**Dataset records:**
· · · ·

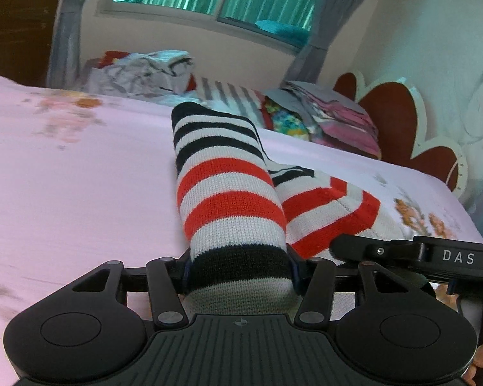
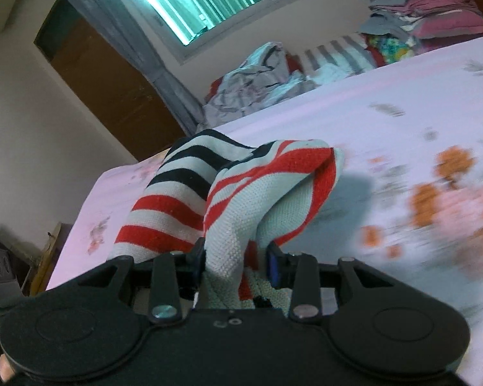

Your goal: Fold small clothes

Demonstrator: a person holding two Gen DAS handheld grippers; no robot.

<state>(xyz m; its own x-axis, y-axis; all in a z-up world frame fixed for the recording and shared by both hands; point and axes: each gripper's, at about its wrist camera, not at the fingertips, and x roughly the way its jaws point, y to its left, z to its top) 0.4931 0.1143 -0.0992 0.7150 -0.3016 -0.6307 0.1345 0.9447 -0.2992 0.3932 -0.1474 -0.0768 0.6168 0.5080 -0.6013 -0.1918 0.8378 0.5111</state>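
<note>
Two grippers are both clamped on one striped knitted garment (image 1: 228, 193), red, white and black, which lies partly on the pink flowered bedsheet (image 1: 80, 167). Our left gripper (image 1: 240, 271) pinches the rolled black-and-white end between its fingers, with the tube of stripes running away from us across the bed. Our right gripper (image 2: 236, 265) squeezes a bunched white and red fold of the same garment, which rises ahead of its fingers in a loose hump and looks lifted off the sheet there. From the left wrist view, the right tool sits just to the right, touching the cloth. At the far edge of the bed we see crumpled grey clothes (image 1: 145, 70) and a stack of folded fabrics (image 1: 335, 109) near the red headboard (image 1: 399, 122).
</note>
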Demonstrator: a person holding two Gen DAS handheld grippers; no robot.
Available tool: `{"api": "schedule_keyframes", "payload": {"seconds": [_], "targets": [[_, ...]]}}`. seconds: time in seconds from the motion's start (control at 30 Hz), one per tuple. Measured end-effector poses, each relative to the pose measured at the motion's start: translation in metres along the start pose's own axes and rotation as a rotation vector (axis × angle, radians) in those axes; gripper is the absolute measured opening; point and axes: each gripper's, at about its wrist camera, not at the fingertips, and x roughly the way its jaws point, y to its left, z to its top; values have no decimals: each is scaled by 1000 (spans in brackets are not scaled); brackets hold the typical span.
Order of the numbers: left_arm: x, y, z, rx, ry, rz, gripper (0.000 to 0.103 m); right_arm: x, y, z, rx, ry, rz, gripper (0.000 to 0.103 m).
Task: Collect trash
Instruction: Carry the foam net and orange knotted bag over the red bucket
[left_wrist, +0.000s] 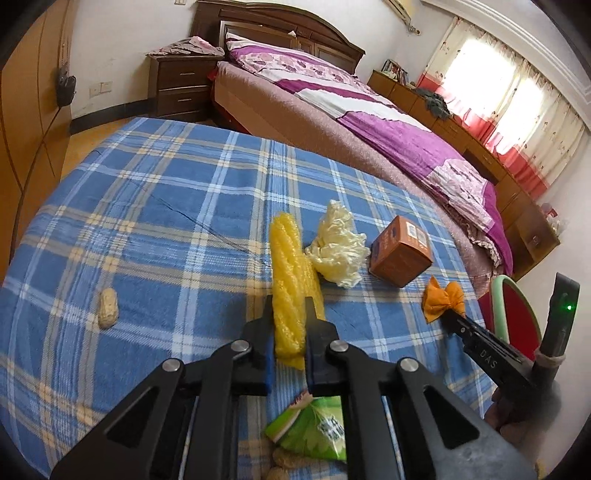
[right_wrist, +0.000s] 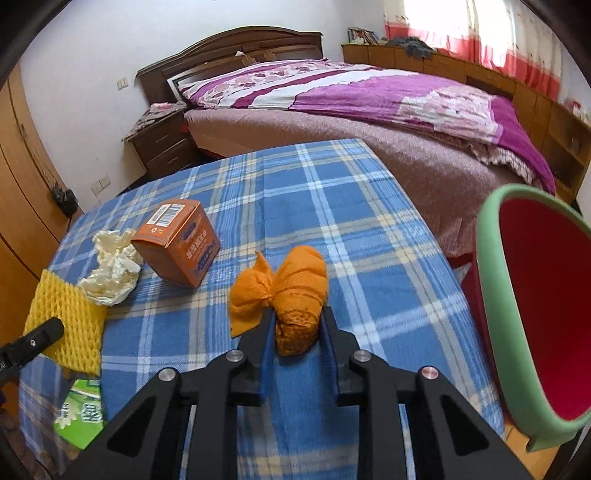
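1. Your left gripper (left_wrist: 289, 314) is clamped on the near end of the yellow foam net (left_wrist: 291, 273). The net is soft and long, so lift it slowly and keep the far end from dragging the crumpled cream bag (left_wrist: 338, 249) that touches it.
2. Your right gripper (right_wrist: 297, 325) is closed on the orange wad (right_wrist: 295, 295), its pads pressing the fatter end while the twisted tail sticks out to the left. Hold that squeeze; the wad looks light and should not slip.
3. The red bin with the green rim (right_wrist: 491, 295) stands off the right edge of the plaid cloth (right_wrist: 369, 258). I judge the wad goes there first, as it is nearer.
4. Both grippers point steeply down at the cloth, side by side, so raise each before swinging right.
5. The orange box (right_wrist: 177, 240), the green packet (right_wrist: 79, 410) and the peanut (left_wrist: 108, 308) lie on the cloth, not yet collected.
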Motion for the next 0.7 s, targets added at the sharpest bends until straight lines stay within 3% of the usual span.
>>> {"api": "schedule_keyframes", "payload": {"seconds": [0.33,0.7], "targets": [[-34,-9,-5,1,-53,-48,11,-40,-15,-24,78,-24,80,25],[-59,-23,-14,13,-76,-85,11,-93,-17,-41,80,-96,138,25]]}}
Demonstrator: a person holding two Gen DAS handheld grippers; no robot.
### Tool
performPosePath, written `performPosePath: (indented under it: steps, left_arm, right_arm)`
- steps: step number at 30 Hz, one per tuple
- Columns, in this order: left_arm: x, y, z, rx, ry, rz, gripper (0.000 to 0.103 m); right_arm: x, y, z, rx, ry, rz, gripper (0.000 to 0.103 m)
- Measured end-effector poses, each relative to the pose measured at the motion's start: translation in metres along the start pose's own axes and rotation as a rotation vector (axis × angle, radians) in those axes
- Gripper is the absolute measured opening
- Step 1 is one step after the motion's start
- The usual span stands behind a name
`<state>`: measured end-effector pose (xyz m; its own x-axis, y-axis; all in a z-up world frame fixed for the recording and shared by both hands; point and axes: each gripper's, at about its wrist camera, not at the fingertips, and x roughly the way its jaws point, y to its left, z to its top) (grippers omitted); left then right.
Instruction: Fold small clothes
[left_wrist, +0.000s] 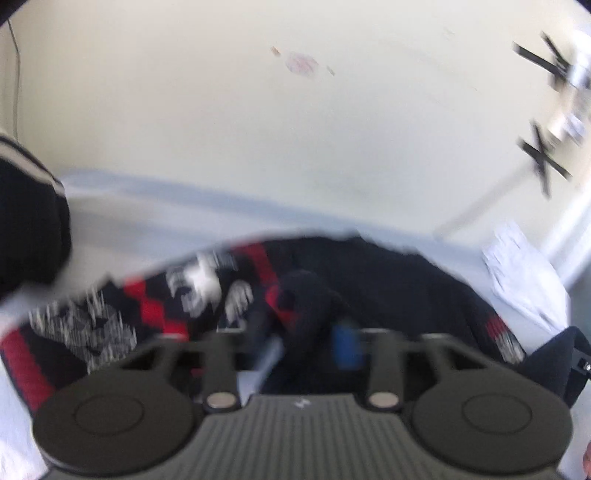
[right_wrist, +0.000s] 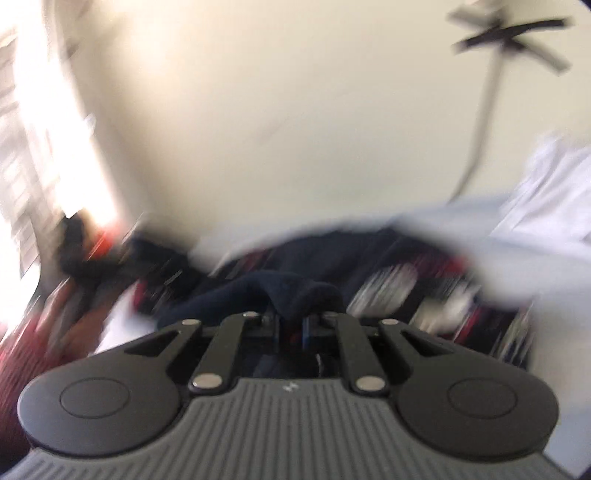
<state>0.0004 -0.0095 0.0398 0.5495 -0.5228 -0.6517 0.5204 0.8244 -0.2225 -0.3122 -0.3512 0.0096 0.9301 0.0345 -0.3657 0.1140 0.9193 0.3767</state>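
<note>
Both wrist views were heavily motion-blurred; fine detail could not be read.

Surroundings: a cream wall (left_wrist: 258, 122) filled the upper part of both views. On it sat a faint reddish mark (left_wrist: 303, 64). Black tape crosses (left_wrist: 543, 158) were stuck to the wall at the right of the left wrist view, and one cross (right_wrist: 511, 37) showed at the top right of the right wrist view, with a thin pale line running down from it. A white sheet (left_wrist: 155, 225) covered the work surface. A crumpled white cloth (left_wrist: 524, 273) lay at the right, near the wall. A dark item with a pale stripe (left_wrist: 26, 206) stood at the left edge of the left wrist view; what it was could not be told. A bright window area (right_wrist: 40, 122) washed out the left of the right wrist view. No container could be made out.

Task item: a dark navy garment with red and white pattern (left_wrist: 207, 291) lay spread on the sheet, directly ahead of both grippers.

Left gripper (left_wrist: 306, 332): jaws stood wide apart over the garment, with a raised fold of dark fabric between them; the pads did not appear to press on it.

Right gripper (right_wrist: 293, 328): jaws closed together, pinching a bunched navy fold of the garment (right_wrist: 280, 291), which rose just ahead of the fingertips.
</note>
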Motion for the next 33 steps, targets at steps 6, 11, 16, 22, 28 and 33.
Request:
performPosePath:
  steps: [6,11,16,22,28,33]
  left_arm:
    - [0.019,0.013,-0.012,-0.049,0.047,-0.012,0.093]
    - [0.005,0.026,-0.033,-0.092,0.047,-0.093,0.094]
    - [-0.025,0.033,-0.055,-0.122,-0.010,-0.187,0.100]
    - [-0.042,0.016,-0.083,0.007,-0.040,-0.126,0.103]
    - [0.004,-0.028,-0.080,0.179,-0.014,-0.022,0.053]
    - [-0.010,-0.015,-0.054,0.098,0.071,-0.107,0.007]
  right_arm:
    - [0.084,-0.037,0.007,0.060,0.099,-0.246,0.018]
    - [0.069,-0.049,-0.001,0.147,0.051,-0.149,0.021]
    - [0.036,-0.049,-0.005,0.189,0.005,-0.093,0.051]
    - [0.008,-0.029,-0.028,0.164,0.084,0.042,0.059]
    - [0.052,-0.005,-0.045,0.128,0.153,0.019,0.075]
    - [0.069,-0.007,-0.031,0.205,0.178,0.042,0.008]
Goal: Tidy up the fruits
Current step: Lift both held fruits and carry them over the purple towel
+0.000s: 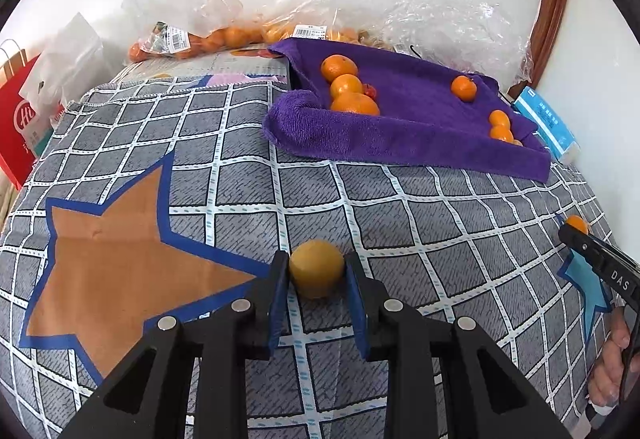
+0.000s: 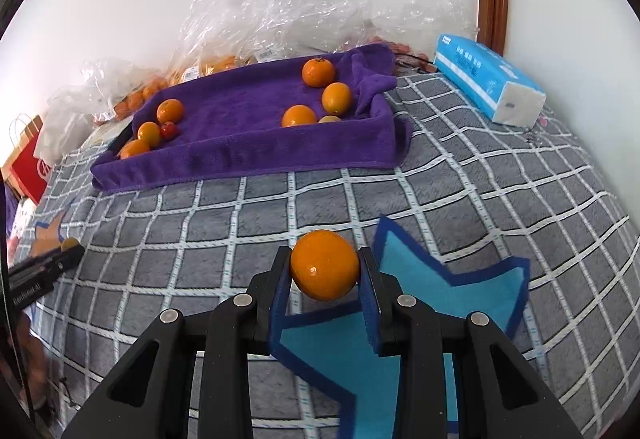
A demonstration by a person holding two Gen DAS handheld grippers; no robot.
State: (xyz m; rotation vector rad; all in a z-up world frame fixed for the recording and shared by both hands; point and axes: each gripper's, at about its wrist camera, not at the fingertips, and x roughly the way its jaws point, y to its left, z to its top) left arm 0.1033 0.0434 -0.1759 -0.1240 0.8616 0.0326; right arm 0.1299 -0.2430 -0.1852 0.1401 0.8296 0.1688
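Above the checked bed cover (image 1: 360, 199), each tool grips one fruit, the left tool (image 1: 316, 271) a yellowish orange (image 1: 316, 269) and the right tool (image 2: 325, 267) a bright orange (image 2: 325, 265), probably to sort them into the purple towel-lined tray (image 2: 248, 159) ahead.

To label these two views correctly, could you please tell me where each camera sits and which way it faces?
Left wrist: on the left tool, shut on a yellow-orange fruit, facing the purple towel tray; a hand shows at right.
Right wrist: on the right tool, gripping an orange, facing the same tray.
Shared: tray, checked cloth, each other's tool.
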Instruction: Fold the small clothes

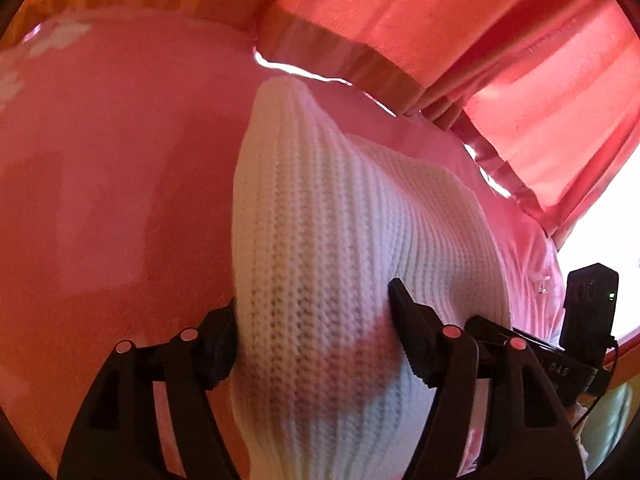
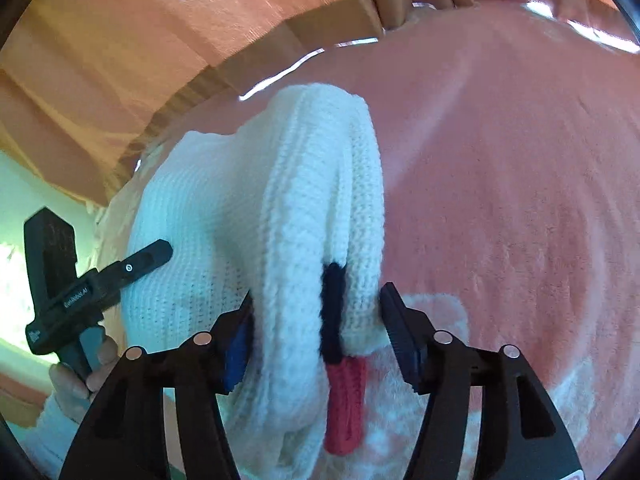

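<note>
A white knitted garment (image 1: pixel 320 216) with a dark and a red trim (image 2: pixel 344 404) lies bunched on a pink fleece surface (image 1: pixel 112 184). My left gripper (image 1: pixel 316 316) has its jaws pressed into a thick fold of the knit. My right gripper (image 2: pixel 316 320) has its jaws pressed against another bunch of the same garment (image 2: pixel 320 208), near the dark trim (image 2: pixel 332 312). The left gripper also shows in the right wrist view (image 2: pixel 80 288), held by a hand against the garment's left side. The right gripper's body shows in the left wrist view (image 1: pixel 580 344).
Pink-red curtains (image 1: pixel 480 32) with a striped band hang just behind the surface's far edge. A bright window area (image 1: pixel 608 248) lies to the right. The pink surface (image 2: pixel 520 184) has white patterned patches.
</note>
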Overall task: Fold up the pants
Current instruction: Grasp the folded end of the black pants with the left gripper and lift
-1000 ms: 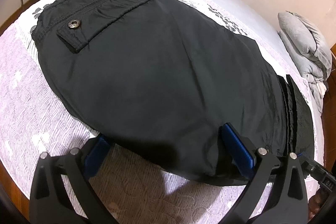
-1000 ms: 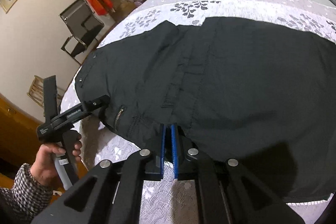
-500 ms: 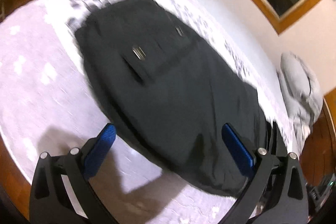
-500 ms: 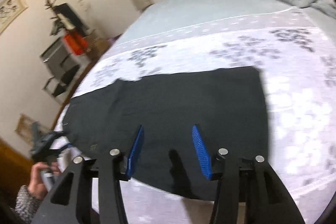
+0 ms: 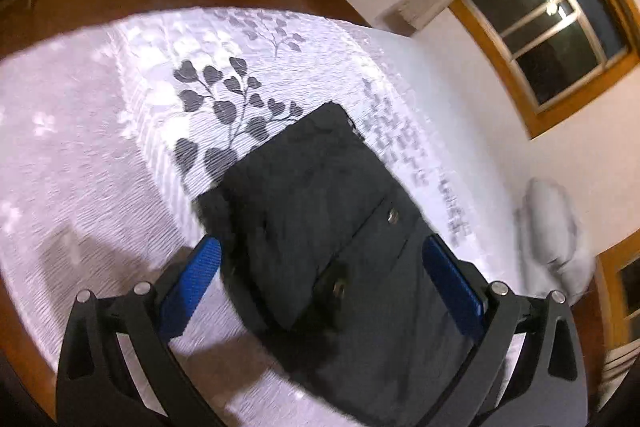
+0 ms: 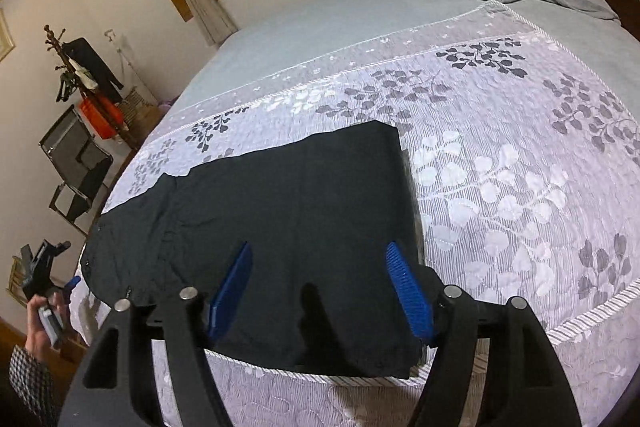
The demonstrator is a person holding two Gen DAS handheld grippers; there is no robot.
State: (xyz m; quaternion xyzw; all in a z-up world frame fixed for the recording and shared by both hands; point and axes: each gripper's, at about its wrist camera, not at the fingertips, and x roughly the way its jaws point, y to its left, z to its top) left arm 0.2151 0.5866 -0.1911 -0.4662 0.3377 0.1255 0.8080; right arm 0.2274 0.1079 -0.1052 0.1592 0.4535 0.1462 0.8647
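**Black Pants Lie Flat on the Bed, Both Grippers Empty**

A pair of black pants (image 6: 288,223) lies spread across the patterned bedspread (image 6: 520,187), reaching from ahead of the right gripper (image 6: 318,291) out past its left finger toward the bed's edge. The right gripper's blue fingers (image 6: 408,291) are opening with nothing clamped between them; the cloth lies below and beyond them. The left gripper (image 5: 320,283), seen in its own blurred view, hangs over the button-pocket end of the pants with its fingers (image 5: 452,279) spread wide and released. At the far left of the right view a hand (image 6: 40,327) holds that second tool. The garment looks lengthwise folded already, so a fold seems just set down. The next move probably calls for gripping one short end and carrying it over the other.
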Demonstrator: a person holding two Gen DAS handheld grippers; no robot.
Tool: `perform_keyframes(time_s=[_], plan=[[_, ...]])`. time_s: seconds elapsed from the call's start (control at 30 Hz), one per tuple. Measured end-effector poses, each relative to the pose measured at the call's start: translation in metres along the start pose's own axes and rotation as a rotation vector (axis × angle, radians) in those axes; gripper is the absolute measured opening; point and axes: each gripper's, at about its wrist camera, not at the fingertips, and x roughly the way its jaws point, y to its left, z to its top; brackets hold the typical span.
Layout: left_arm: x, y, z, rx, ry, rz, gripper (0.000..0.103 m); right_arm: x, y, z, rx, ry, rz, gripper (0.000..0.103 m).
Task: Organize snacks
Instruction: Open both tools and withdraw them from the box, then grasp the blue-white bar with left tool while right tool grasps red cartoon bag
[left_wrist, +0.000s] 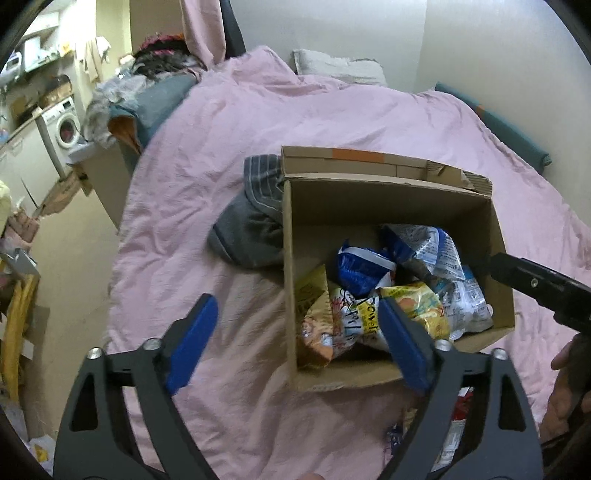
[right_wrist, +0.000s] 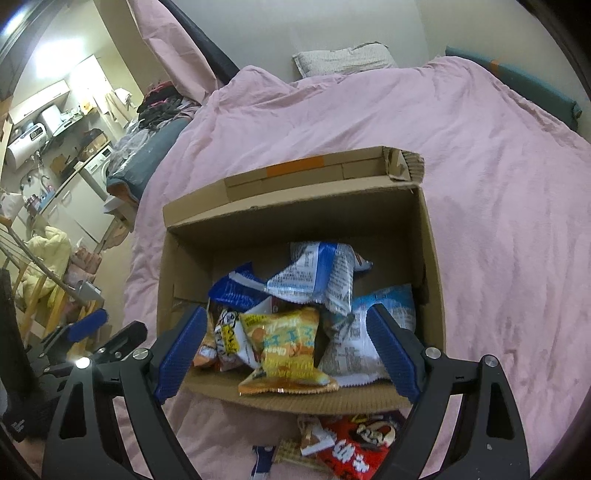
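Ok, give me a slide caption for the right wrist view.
Open right gripper above a brown cardboard box of snack packets on a pink bedspread.

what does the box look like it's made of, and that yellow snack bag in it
Cardboard box: brown corrugated cardboard, matte; fluting shows along its torn flap edge. Yellow snack bag: apparently thin plastic film, glossy, with crinkles, light glints and a crimped, serrated seal along its bottom edge.

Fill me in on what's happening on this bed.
A person with a gripper in each hand is sorting snacks into a cardboard box on the pink bedspread. Several packets already lie inside, a yellow packet on top. Both the left gripper and right gripper are open and empty. A red packet waits outside.
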Motion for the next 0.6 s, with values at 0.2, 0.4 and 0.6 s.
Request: perform_keyframes(time_s=[0.2, 0.4, 0.6], plan=[[-0.017, 0.0, -0.02, 0.006, 0.016, -0.027, 0.09, -0.016, -0.006, -0.023, 0.028, 0.029, 0.017, 0.09], [-0.021, -0.007, -0.047, 0.004, 0.077, -0.065, 0.09, -0.038, -0.024, -0.051, 0.108, 0.057, 0.032, 0.09], [-0.002, -0.026, -0.074, 0.016, 0.209, -0.124, 0.09, -0.048, -0.043, -0.075, 0.188, 0.091, 0.024, 0.09]])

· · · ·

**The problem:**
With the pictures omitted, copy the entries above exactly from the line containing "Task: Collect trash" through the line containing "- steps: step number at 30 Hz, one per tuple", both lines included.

**Output below:**
Task: Collect trash
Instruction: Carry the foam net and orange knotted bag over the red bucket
[left_wrist, +0.000s] 
[right_wrist, +0.000s] 
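1. Your left gripper (left_wrist: 289, 314) is clamped on the near end of the yellow foam net (left_wrist: 291, 273). The net is soft and long, so lift it slowly and keep the far end from dragging the crumpled cream bag (left_wrist: 338, 249) that touches it.
2. Your right gripper (right_wrist: 297, 325) is closed on the orange wad (right_wrist: 295, 295), its pads pressing the fatter end while the twisted tail sticks out to the left. Hold that squeeze; the wad looks light and should not slip.
3. The red bin with the green rim (right_wrist: 491, 295) stands off the right edge of the plaid cloth (right_wrist: 369, 258). I judge the wad goes there first, as it is nearer.
4. Both grippers point steeply down at the cloth, side by side, so raise each before swinging right.
5. The orange box (right_wrist: 177, 240), the green packet (right_wrist: 79, 410) and the peanut (left_wrist: 108, 308) lie on the cloth, not yet collected.
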Motion for the next 0.7 s, targets added at the sharpest bends until straight lines stay within 3% of the usual span.
>>> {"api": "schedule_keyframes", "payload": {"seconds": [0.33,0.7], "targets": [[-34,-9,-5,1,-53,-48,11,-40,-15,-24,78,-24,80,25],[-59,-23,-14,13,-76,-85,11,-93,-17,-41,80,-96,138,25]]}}
Demonstrator: a person holding two Gen DAS handheld grippers; no robot.
### Tool
performPosePath, written `performPosePath: (indented under it: steps, left_arm, right_arm)`
- steps: step number at 30 Hz, one per tuple

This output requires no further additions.